→ **TASK REQUIREMENTS**
Output the entries underneath exactly as they are.

→ **MATERIAL SUPPLIED**

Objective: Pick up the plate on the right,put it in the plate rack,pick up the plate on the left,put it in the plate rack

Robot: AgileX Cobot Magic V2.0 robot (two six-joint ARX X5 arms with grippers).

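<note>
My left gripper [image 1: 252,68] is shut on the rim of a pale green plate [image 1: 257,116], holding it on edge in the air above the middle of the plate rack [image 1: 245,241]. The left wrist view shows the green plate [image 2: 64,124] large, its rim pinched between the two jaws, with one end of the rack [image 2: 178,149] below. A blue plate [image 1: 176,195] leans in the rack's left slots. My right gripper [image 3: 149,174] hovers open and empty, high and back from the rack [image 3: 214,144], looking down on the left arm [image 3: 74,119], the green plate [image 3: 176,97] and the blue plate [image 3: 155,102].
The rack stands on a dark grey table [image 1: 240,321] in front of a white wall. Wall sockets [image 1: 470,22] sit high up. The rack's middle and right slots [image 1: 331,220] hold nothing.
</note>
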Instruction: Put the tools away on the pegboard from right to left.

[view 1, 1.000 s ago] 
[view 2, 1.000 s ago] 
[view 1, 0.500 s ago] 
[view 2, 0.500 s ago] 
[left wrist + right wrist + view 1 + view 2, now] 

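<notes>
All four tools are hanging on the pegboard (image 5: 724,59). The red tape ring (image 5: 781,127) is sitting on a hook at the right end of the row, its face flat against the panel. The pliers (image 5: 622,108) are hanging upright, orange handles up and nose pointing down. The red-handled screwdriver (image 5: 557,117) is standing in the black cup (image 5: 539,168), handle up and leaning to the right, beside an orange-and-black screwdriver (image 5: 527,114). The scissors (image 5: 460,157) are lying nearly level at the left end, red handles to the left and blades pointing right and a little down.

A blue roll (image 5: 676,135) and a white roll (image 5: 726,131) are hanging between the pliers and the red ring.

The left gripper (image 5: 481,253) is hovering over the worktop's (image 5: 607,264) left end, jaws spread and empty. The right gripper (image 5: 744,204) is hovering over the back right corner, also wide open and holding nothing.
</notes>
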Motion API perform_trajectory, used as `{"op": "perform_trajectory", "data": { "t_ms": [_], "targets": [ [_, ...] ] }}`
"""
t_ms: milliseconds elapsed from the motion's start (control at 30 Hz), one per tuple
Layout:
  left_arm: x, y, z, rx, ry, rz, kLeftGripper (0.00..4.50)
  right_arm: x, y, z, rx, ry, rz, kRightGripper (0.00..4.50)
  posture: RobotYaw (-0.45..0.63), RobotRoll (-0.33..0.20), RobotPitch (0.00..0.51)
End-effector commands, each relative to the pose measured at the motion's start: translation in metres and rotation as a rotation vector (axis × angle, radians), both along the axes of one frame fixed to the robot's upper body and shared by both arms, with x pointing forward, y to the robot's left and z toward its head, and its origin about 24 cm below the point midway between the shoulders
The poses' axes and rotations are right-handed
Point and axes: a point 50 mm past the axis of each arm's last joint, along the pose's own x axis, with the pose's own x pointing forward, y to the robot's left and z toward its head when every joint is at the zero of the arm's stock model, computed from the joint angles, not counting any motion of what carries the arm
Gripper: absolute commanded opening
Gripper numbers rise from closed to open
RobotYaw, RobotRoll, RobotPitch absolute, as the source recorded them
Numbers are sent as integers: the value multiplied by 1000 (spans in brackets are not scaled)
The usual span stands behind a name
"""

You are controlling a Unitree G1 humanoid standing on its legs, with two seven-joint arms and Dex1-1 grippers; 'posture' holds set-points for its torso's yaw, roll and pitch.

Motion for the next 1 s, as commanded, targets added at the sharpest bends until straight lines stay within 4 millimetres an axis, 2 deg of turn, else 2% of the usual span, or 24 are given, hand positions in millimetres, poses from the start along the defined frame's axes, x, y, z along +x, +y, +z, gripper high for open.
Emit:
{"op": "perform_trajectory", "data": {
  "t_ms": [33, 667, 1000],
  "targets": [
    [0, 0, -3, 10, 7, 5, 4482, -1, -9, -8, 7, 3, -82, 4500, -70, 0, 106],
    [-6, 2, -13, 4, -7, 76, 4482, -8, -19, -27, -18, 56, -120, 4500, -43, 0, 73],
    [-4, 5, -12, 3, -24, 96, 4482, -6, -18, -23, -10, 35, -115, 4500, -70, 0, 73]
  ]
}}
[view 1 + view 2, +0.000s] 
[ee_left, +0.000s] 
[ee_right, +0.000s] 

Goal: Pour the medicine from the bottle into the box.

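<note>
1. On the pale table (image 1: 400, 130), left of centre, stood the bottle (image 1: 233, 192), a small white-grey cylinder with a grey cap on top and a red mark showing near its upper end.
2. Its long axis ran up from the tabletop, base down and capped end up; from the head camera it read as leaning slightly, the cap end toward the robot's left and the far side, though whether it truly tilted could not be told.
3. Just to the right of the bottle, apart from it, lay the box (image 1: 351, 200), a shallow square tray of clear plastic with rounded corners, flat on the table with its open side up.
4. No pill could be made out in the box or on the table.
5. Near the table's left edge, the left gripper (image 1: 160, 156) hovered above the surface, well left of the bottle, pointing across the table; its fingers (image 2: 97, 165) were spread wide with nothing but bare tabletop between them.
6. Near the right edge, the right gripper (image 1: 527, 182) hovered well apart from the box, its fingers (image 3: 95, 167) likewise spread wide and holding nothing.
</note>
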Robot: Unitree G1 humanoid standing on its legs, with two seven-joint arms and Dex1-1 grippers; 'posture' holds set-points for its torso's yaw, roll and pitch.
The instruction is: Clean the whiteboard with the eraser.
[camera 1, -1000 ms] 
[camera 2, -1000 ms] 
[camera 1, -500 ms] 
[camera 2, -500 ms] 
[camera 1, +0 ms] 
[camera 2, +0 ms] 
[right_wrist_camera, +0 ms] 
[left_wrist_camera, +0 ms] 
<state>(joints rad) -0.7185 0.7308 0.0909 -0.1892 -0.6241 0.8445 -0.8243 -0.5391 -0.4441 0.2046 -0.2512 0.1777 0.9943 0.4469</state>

→ **REPLY**
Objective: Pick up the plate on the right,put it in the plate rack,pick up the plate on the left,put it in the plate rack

Robot: AgileX Cobot Magic V2.0 robot (two six-joint ARX X5 arms with grippers).

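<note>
My left gripper [image 1: 252,68] is shut on the rim of a pale green plate [image 1: 257,116], holding it on edge in the air above the middle of the plate rack [image 1: 245,241]. The left wrist view shows the green plate [image 2: 64,124] large, its rim pinched between the two jaws, with one end of the rack [image 2: 178,149] below. A blue plate [image 1: 176,195] leans in the rack's left slots. My right gripper [image 3: 149,174] hovers open and empty, high and back from the rack [image 3: 214,144], looking down on the left arm [image 3: 74,119], the green plate [image 3: 176,97] and the blue plate [image 3: 155,102].
The rack stands on a dark grey table [image 1: 240,321] in front of a white wall. Wall sockets [image 1: 470,22] sit high up. The rack's middle and right slots [image 1: 331,220] hold nothing.
</note>
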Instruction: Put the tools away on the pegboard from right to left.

[view 1, 1.000 s ago] 
[view 2, 1.000 s ago] 
[view 1, 0.500 s ago] 
[view 2, 0.500 s ago] 
[left wrist + right wrist + view 1 + view 2, now] 

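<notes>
All four tools are hanging on the pegboard (image 5: 724,59). The red tape ring (image 5: 781,127) is sitting on a hook at the right end of the row, its face flat against the panel. The pliers (image 5: 622,108) are hanging upright, orange handles up and nose pointing down. The red-handled screwdriver (image 5: 557,117) is standing in the black cup (image 5: 539,168), handle up and leaning to the right, beside an orange-and-black screwdriver (image 5: 527,114). The scissors (image 5: 460,157) are lying nearly level at the left end, red handles to the left and blades pointing right and a little down.

A blue roll (image 5: 676,135) and a white roll (image 5: 726,131) are hanging between the pliers and the red ring.

The left gripper (image 5: 481,253) is hovering over the worktop's (image 5: 607,264) left end, jaws spread and empty. The right gripper (image 5: 744,204) is hovering over the back right corner, also wide open and holding nothing.
</notes>
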Motion API perform_trajectory, used as `{"op": "perform_trajectory", "data": { "t_ms": [_], "targets": [ [_, ...] ] }}`
"""
t_ms: milliseconds elapsed from the motion's start (control at 30 Hz), one per tuple
Layout:
  left_arm: x, y, z, rx, ry, rz, kLeftGripper (0.00..4.50)
  right_arm: x, y, z, rx, ry, rz, kRightGripper (0.00..4.50)
  posture: RobotYaw (-0.45..0.63), RobotRoll (-0.33..0.20), RobotPitch (0.00..0.51)
End-effector commands, each relative to the pose measured at the motion's start: translation in metres and rotation as a rotation vector (axis × angle, radians), both along the axes of one frame fixed to the robot's upper body and shared by both arms, with x pointing forward, y to the robot's left and z toward its head, and its origin about 24 cm below the point midway between the shoulders
The poses' axes and rotations are right-handed
Point and axes: a point 50 mm past the axis of each arm's last joint, along the pose's own x axis, with the pose's own x pointing forward, y to the robot's left and z toward its head when every joint is at the zero of the arm's stock model, computed from the joint angles, not counting any motion of what carries the arm
Gripper: absolute commanded opening
Gripper numbers rise from closed to open
RobotYaw, RobotRoll, RobotPitch absolute, as the source recorded them
Numbers are sent as integers: the value multiplied by 1000 (spans in brackets are not scaled)
The usual span stands behind a name
"""

You are controlling a Unitree G1 humanoid standing on its legs, with two seven-joint arms and Dex1-1 grippers; 'posture' holds set-points for its torso's yaw, roll and pitch.

Motion for the next 1 s, as commanded, targets added at the sharpest bends until straight lines stay within 4 millimetres an axis, 2 deg of turn, else 2% of the usual span, or 24 are given, hand positions in millimetres, poses from the start along the defined frame's axes, x, y, z along +x, +y, +z, gripper high for open.
Emit:
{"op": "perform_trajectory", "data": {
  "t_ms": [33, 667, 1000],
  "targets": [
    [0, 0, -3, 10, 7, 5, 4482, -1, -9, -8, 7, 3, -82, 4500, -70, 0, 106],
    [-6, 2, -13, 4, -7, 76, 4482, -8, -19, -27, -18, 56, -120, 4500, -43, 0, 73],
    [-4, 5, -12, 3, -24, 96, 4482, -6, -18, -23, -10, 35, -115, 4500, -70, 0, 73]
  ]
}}
[view 1 + view 2, +0.000s] 
[ee_left, +0.000s] 
[ee_right, +0.000s] 

Goal: Pour the medicine from the bottle into the box.

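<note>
1. On the pale table (image 1: 400, 130), left of centre, stood the bottle (image 1: 233, 192), a small white-grey cylinder with a grey cap on top and a red mark showing near its upper end.
2. Its long axis ran up from the tabletop, base down and capped end up; from the head camera it read as leaning slightly, the cap end toward the robot's left and the far side, though whether it truly tilted could not be told.
3. Just to the right of the bottle, apart from it, lay the box (image 1: 351, 200), a shallow square tray of clear plastic with rounded corners, flat on the table with its open side up.
4. No pill could be made out in the box or on the table.
5. Near the table's left edge, the left gripper (image 1: 160, 156) hovered above the surface, well left of the bottle, pointing across the table; its fingers (image 2: 97, 165) were spread wide with nothing but bare tabletop between them.
6. Near the right edge, the right gripper (image 1: 527, 182) hovered well apart from the box, its fingers (image 3: 95, 167) likewise spread wide and holding nothing.
</note>
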Robot: Unitree G1 humanoid standing on its legs, with two seven-joint arms and Dex1-1 grippers; 'posture' holds set-points for its torso's yaw, roll and pitch.
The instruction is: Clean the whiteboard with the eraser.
[camera 1, -1000 ms] 
[camera 2, -1000 ms] 
[camera 1, -500 ms] 
[camera 2, -500 ms] 
[camera 1, +0 ms] 
[camera 2, +0 ms] 
[right_wrist_camera, +0 ms] 
[left_wrist_camera, +0 ms] 
<state>(joints rad) -0.7185 0.7308 0.0909 -0.1892 -0.6241 0.8445 -0.8243 -0.5391 -0.4441 0.2046 -0.2512 0.1777 0.9943 0.4469</state>

No more output will be produced.